El buen gobierno es el que anticipa acontecimientos, el que prevé las consecuencias de unas u otras decisiones y pecan de irresponsabilidad los gobernantes que no lo hacen, aunque se afanen después en contrarrestar efectos muchas veces tan indeseados como imprevistos. Nadie lo dudará hoy a la vista del laberinto del Brexit y de la situación en Cataluña.

Allí, a partir de un debate infructuoso en el seno del Partido Conservador, todo empezó por la frívola apuesta –más producto de un “impulso ludópata” que de una decisión meditada– de un primer ministro que se jugó el futuro de su país a la única carta de un referéndum (Areilza). El recurso a la democracia directa y una opción binaria para dirimir un tema de enorme complejidad y trascendencia; una consulta “divisiva y tóxica” –lo dijo en su día el propio Boris Johnson- que arrojó un resultado inesperado: por estrecho margen, los votos se decantaron a favor de la nostalgia del siglo XIX –un Estado plenamente soberano, con memoria aún de la época imperial- frente a las promesas y los riesgos del siglo XXI, como supo resumir con brillantez Joschka Fischer.

Desde entonces, tres años de idas y venidas, de amagos y desmentidos, de fanfarronerías –“Brexit is Brexit”, ¿se acuerdan? –y dimisiones; lo que podría tildarse de “vodevil político” si no tuviese las consecuencias perversas que está acarreando en el propio Reino Unido: menoscabo de prestigio mundial, debilitamiento de la vertebración territorial y de la cohesión social, una opinión pública marcadamente tensionada, pérdida de atractivo para inversiones y talento, apuntes de crisis del sistema constitucional dadas las repetidas y duras refriegas entre Parlamento y Ejecutivo.

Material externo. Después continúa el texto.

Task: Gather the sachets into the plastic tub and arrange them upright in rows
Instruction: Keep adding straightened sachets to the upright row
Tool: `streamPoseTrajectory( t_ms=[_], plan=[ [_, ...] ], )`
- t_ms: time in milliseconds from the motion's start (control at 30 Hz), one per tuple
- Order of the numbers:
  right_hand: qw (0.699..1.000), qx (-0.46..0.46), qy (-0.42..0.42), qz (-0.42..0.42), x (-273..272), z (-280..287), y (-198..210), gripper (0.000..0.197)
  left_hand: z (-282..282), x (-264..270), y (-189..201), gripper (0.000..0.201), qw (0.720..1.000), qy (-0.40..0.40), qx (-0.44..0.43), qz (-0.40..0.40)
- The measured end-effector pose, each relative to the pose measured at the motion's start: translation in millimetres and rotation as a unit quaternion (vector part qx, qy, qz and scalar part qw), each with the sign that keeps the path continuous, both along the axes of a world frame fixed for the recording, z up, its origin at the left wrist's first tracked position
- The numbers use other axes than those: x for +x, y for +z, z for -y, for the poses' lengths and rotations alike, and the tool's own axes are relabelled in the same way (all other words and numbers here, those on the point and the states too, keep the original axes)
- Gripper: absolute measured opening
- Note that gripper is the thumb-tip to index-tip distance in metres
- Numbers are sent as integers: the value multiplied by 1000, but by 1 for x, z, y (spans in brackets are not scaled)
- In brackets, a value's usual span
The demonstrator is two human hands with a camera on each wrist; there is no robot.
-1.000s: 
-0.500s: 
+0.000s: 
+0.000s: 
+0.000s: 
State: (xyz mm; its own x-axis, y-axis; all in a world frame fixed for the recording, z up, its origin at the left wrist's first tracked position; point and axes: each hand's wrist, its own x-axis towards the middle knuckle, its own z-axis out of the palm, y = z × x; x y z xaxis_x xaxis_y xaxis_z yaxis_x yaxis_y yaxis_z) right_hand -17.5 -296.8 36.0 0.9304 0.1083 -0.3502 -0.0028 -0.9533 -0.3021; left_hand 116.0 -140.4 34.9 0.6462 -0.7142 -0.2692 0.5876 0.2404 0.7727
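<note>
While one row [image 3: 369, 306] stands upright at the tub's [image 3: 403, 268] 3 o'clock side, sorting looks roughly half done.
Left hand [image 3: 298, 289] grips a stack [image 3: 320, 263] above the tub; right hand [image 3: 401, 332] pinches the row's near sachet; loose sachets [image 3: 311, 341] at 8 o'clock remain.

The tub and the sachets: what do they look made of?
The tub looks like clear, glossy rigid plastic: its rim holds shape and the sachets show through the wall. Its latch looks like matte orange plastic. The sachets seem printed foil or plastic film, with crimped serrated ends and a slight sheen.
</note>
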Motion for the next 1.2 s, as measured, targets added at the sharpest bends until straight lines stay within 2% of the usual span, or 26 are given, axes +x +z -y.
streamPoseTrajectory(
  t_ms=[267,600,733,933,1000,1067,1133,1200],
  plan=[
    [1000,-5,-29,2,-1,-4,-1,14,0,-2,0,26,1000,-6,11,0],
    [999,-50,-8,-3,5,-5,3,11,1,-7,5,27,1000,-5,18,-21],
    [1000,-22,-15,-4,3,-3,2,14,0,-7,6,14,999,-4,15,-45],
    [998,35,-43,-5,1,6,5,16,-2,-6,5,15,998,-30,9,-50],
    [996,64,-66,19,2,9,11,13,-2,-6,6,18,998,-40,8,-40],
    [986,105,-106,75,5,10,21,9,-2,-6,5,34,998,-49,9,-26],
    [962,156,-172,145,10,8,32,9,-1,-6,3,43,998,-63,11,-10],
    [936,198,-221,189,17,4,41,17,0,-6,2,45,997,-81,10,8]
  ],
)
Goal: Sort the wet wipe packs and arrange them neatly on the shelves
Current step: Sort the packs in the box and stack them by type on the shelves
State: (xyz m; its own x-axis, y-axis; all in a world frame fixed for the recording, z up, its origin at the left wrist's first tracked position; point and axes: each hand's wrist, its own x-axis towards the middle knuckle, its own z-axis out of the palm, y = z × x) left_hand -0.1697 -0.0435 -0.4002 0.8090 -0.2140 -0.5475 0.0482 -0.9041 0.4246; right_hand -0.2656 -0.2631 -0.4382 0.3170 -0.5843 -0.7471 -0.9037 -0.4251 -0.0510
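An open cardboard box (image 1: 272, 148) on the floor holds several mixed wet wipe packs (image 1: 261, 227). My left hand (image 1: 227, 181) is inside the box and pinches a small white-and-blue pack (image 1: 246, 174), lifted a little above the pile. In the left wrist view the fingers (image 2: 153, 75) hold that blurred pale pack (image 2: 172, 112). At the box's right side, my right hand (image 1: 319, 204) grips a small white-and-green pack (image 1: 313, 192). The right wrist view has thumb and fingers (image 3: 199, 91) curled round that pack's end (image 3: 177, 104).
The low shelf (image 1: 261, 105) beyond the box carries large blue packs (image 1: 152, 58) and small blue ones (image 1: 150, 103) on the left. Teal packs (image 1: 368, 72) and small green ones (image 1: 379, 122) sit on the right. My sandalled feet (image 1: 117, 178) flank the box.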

Nada de ello estaba previsto: costes de la irresponsabilidad.

Tan altos y tan visibles que sin duda actuarán como contraejemplo para otros que pudieran sentir la tentación de abandonar la Unión Europea. Frente a quienes pronosticaban –y alentaban, léase presidente Trump- “efecto imitación” y sucesivos intentos de divorcio, el Brexit no solo ha conseguido que los 27 cierren filas, sino también retomar proyectos de integración antes aparcados. “Vacuna” en vez de “epidemia”, “argamasa” en vez de “dinamita”, en definitiva: tampoco lo pensaron los aprendices de brujo.

Aquí, entre nosotros, aunque las raíces sean alargadas, la atracción al vértigo se hizo más patente en el otoño de 2017, con una temeraria Declaración Unilateral de Independencia como remate de pasos previos –el “procés”–, sin reparar tampoco en su alcance. Desde entonces, la tortuosa senda que todos padecemos. No quiero detenerme ahora en el reparto de culpas entre quienes en su momento pecaron por acción o quienes lo hicieron por omisión. Importa subrayar los efectos perniciosos que se han derivado para toda España y, en particular, para Cataluña: fractura social, retracción empresarial, pérdida de oportunidades, menoscabo reputacional e indisimulable crisis institucional, ya antes pero sobre todo después de las jornadas de violentísima “kale borroka” en las calles de Barcelona. ¿“Ulsterización de Catalunya”? Consecuencias del mal gobierno, en todo caso. Ojalá sirva también de contraejemplo. La democracia española es una democracia curtida, pero cuantos menos zarandeos, mejor.